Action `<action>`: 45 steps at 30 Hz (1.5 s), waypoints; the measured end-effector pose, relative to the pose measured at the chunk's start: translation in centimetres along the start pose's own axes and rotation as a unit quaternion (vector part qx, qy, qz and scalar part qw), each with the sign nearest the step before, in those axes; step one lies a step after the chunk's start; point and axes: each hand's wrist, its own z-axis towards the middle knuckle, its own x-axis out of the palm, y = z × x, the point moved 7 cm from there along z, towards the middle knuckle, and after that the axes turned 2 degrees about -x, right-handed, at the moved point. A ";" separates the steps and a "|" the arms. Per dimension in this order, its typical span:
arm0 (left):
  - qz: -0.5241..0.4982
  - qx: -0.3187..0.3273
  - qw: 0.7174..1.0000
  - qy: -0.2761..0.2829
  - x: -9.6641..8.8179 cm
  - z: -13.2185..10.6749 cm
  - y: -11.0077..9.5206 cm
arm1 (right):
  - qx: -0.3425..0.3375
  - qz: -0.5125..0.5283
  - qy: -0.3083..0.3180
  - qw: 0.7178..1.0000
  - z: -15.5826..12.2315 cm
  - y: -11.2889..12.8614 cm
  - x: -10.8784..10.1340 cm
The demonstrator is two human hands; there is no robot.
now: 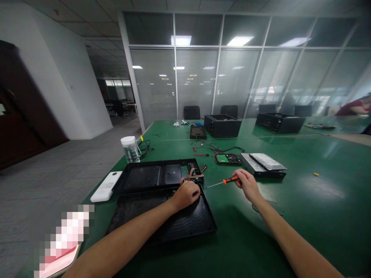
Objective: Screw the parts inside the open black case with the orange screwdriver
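Note:
My left hand [187, 194] is curled closed at the near right corner of an opened black device case [150, 175], right by a bundle of coloured wires [193, 177]; what its fingers grip is hidden. The case's flat black lid [185, 222] lies in front, under my left wrist. My right hand [246, 182] is closed on a screwdriver [223, 182] with an orange and black handle, its thin shaft pointing left toward the case.
On the green table: a white remote-like box [106, 187], a clear jar [131, 149], a green circuit board [227, 158], a stack of drives [263, 165], loose cables, two black chassis [222, 125] farther back. The table's left edge drops to grey floor.

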 end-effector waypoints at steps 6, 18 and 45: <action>-0.083 -0.092 0.992 -0.030 -0.7 -0.1 1.1 | -0.065 -0.118 0.021 0.991 -0.9 1.5 2.3; -0.094 -0.083 0.991 -0.039 0.0 -0.3 1.3 | -0.107 -0.225 0.032 0.968 -1.1 2.6 2.8; -0.099 -0.099 0.990 -0.035 0.0 -0.3 1.7 | -0.163 -0.610 0.315 0.708 2.6 14.8 13.0</action>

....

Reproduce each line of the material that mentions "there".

Action `<action>`: 45 steps at 30 Hz (1.5 s), waypoints; the measured end-effector pose, relative to the pose measured at the chunk's start: translation in centimetres along the start pose's own axes and rotation as a unit quaternion (vector part qx, qy, qz and scalar part qw), each with the sign nearest the step before, in those axes; step one lies a step after the chunk's start; point and axes: each hand's wrist, its own z-axis towards the middle knuckle, its own x-axis out of the palm, y = z × x, the point moved 7 cm from there along z, towards the middle knuckle, and after that the axes turned 2 degrees about -x, right-handed, at the moved point. A ";" separates the steps and a "|" the arms. Per dimension in this order, its typical span:
The demonstrator is two human hands; there is no robot.

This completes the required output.